_TASK OBJECTIVE_
When the word "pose" shows up in a line of the records below, copy that line.

_DATA EXTRACTS_
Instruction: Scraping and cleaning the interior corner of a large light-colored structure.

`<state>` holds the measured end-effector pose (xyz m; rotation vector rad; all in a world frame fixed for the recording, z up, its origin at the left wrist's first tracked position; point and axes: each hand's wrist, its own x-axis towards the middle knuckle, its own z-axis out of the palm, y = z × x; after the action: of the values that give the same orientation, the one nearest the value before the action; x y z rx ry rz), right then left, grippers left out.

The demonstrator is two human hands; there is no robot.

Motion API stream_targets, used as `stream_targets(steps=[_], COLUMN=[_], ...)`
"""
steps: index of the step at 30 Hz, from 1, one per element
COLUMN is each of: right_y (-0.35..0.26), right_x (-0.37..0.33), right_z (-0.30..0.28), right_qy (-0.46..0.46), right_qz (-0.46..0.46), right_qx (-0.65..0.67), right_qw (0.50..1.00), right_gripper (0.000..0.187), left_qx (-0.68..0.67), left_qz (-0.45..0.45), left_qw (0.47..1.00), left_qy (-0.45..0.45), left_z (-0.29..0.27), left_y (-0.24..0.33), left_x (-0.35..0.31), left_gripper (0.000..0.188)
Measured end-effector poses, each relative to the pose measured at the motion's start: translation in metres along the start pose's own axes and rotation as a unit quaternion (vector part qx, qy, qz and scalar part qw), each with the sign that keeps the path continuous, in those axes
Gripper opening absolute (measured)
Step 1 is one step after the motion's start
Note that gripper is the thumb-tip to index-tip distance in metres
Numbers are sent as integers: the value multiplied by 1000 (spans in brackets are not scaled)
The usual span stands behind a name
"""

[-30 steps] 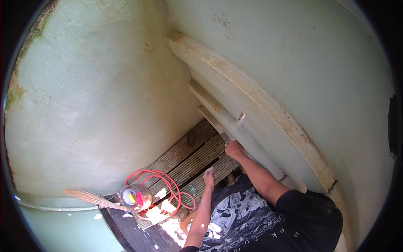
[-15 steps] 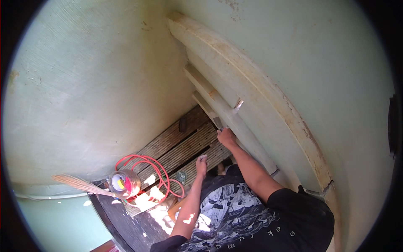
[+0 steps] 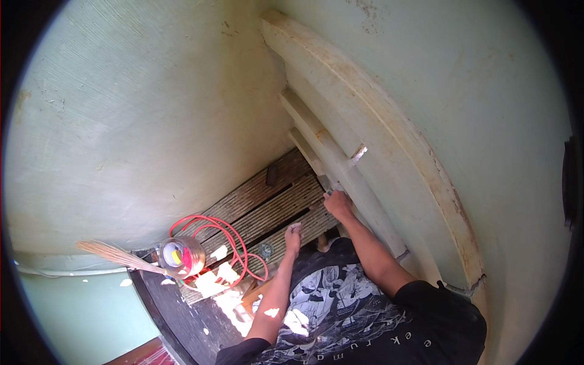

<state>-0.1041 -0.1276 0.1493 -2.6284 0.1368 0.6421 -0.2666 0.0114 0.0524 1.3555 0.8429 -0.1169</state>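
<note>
My right hand [image 3: 338, 205] is closed around the handle of a flat-bladed scraper [image 3: 326, 182]. The scraper's blade points away from me, beside the lowest pale ledge [image 3: 306, 152] of the wall; whether it touches the ledge I cannot tell. Lower and to the left, my left hand [image 3: 293, 237] hangs over the slatted wooden platform [image 3: 267, 213]. Its fingers are curled together, with a pale spot at the tips, and anything inside is too small to make out. A longer ledge [image 3: 347, 158] with a whitish broken stub [image 3: 359, 154] runs just above my right hand.
A red hose [image 3: 243, 246] lies coiled on the slats, beside a clear round tub [image 3: 190, 258] with coloured items and a straw broom [image 3: 115, 254]. A small dark block [image 3: 271, 176] sits near the wall. A thick curved ledge [image 3: 389, 121] juts out at the right.
The whole view has shifted, so the wall and ledges appear farther right. My right hand has drawn the scraper slightly back toward me along the ledge. My left hand stays nearly in place.
</note>
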Motion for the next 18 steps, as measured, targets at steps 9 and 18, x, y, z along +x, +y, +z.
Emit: stream_targets(steps=[9,18], right_y=[5,92], right_x=[4,-81], right_z=[-9,14], right_qy=[19,-50], right_qz=[-4,-18], right_qx=[40,-136], right_qw=[999,989], right_gripper=[42,38], left_qx=[-39,256], left_qz=[-13,380], left_qw=[998,889], left_qy=[37,7], left_z=[11,68], left_y=[12,93], left_x=[7,52], left_gripper=[20,38])
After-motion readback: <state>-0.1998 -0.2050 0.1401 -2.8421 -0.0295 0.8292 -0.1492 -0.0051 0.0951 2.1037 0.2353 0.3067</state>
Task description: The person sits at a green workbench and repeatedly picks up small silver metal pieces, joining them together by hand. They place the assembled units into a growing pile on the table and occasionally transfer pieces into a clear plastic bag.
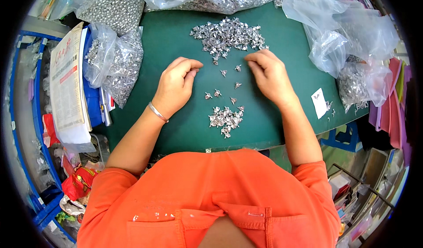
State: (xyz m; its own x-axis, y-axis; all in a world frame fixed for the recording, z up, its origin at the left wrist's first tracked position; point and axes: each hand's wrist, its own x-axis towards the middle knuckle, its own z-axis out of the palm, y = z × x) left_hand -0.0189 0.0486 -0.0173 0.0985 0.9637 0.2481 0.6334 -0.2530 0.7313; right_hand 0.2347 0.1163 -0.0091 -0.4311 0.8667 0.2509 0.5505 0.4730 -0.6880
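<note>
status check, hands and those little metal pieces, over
Left hand loosely curled, right hand fingering the big pile. Loose metal pieces between hands; small pile nearer body. Nothing blocking.

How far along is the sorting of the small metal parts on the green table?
Done: a small pile lies near the person. In hand: the left hand and right hand work over a few loose pieces between them. Left: the larger pile beyond, plus full plastic bags.

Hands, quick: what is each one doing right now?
Left hand: fingers curled, holding cannot be told.
Right hand: fingers bent down at the large pile of small metal parts.
</note>
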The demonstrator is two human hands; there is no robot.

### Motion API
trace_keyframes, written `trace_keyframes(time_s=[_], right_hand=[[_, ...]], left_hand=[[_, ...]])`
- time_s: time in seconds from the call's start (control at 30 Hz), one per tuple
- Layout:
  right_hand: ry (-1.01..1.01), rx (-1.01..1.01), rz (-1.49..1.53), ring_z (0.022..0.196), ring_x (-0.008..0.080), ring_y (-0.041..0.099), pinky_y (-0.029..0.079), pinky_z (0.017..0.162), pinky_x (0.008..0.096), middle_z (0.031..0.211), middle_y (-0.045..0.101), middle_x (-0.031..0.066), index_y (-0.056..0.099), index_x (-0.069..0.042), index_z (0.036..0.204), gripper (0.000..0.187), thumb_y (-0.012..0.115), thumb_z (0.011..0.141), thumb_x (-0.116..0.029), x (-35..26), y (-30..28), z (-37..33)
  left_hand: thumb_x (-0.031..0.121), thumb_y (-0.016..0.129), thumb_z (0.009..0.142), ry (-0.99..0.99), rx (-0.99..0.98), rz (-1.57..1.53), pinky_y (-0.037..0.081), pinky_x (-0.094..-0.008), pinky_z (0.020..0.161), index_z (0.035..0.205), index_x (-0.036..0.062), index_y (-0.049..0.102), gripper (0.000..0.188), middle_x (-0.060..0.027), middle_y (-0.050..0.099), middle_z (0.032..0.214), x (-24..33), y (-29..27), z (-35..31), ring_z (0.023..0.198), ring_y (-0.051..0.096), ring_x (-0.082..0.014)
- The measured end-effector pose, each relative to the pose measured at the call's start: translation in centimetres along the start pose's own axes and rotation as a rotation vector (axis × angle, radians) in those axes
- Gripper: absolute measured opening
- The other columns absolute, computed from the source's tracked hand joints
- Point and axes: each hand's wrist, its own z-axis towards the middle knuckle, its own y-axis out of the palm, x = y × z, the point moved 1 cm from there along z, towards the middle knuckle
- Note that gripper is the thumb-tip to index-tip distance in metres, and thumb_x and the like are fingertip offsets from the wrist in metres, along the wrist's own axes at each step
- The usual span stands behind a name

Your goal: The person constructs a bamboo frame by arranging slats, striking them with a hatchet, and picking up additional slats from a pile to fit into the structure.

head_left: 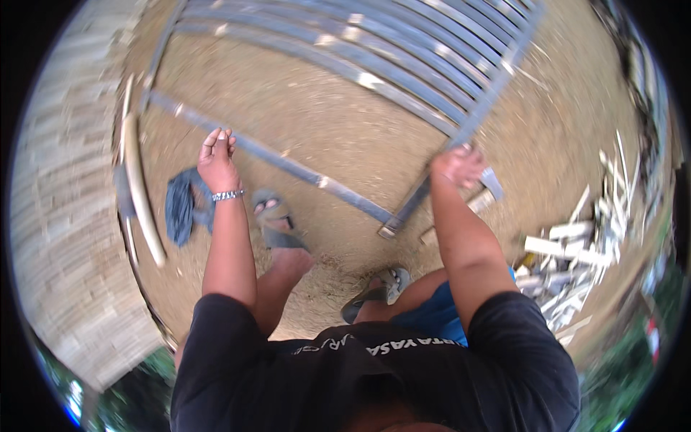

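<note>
My left hand (218,160) is raised over the ground, thumb and fingers pinched together; whether something small sits between them I cannot make out. Below it runs the long dark bar (288,166) of a slatted frame lying on the ground. My right hand (458,167), blurred, has its fingers apart above the frame's right side rail (484,101). Just beside that hand lies a hatchet (492,184) with a grey head, its pale handle partly hidden under my forearm. The frame's parallel slats (403,59) fill the far side, with pale patches along them.
A dark crumpled cloth or bag (180,209) lies by my left foot. Farther left are a curved pale pole (137,187) and a woven wall or mat (68,194). Split wood scraps (576,252) are heaped at the right. My sandalled feet (275,219) stand near the frame's corner.
</note>
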Motion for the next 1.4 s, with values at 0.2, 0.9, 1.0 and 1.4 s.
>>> trace_keyframes(time_s=[0.2,0.9,1.0,1.4], right_hand=[[-0.019,-0.094,0.14,0.145,0.0371,0.023,0.013,0.116,0.0585,0.156,0.029,0.0186,0.045,-0.018,0.146,0.047,0.049,0.101,-0.03,-0.6,-2.9,0.2],[-0.015,-0.085,0.289,0.14,0.0381,0.027,0.014,0.114,0.0609,0.149,0.036,0.0177,0.055,-0.018,0.139,0.045,0.057,0.096,-0.03,0.5,-2.8,0.3],[-0.008,-0.099,0.31,0.14,0.0379,0.028,0.013,0.114,0.0607,0.148,0.037,0.0176,0.055,-0.018,0.139,0.045,0.058,0.095,-0.029,0.6,-3.0,0.3],[-0.007,-0.094,0.343,0.14,0.0368,0.029,0.014,0.114,0.0615,0.147,0.039,0.0166,0.056,-0.018,0.138,0.046,0.058,0.094,-0.029,0.7,-3.1,0.4]], left_hand=[[0.009,0.067,0.096,0.135,-0.76,0.115,0.056,-0.0291,0.087,0.116,-0.0054,0.068,0.024,-0.0127,0.075,0.106,1.5,19.3,-9.2,0.094,0.072,-0.0181],[0.011,0.075,0.09,0.526,-1.382,0.586,0.055,-0.0291,0.081,0.098,0.0029,0.077,0.012,-0.0081,0.076,0.096,-3.4,35.7,-19.3,0.09,0.071,-0.0154],[0.013,0.076,0.088,0.76,-1.446,0.588,0.055,-0.0312,0.082,0.097,0.0052,0.078,0.011,-0.0099,0.076,0.096,-3.3,36.3,-18.7,0.091,0.071,-0.0199],[0.018,0.077,0.084,1.07,-1.522,0.593,0.043,-0.0375,0.089,0.092,0.0119,0.079,0.01,-0.004,0.072,0.095,-4.9,36.8,-18.9,0.095,0.062,-0.0233]])
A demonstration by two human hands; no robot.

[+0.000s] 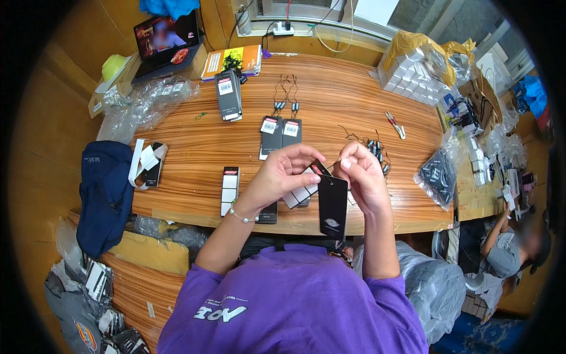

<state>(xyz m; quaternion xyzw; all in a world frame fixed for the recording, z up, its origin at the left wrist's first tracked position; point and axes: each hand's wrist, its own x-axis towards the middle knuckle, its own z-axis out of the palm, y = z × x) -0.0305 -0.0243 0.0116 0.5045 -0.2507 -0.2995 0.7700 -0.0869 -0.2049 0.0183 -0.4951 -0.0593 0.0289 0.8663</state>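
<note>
Between thumb and fingers, my left hand holds hang tags by their top ends. One is a black hang tag hanging down; behind it a white-panelled tag with a red top slants to the left. My right hand is closed in a pinch on a thin dark cord close to the tags' top; the fingers partly hide the cord. Just beyond my left hand lie two grey tags with white stickers. Another panelled tag lies beside my left forearm, and dark tags lie partly under it.
Several cords lie right of my right hand, more cords farther back. A stack of grey tags stands back left. Snips, a bagged black bundle and white boxes are at right. Another person sits far right.
</note>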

_SOLUTION FOR THIS TASK_
`<state>` holds the measured end-effector pose (xyz m; rotation vector rad; all in a world frame fixed for the recording, z up, its origin at the left wrist's first tracked position; point and axes: each hand's wrist, its own x-axis towards the middle knuckle, its own z-axis out of the palm, y = z × x; after the action: of the values that give the same orientation, the one nearest the value before the action; x y z rx ry rz), right then left, grippers left out.
Measured end-effector poses, each relative to the pose measured at the motion's start: translation in metres along the start pose's own axes and rotation as a unit quaternion (vector part qx, qy, qz and scalar part qw), each with the sign that keeps the path continuous, in those axes
- The measured end-effector pose, each relative to the pose measured at the call's start: translation in centimetres along the start pose's own axes and rotation as a rotation vector (axis × angle, radians) in those axes

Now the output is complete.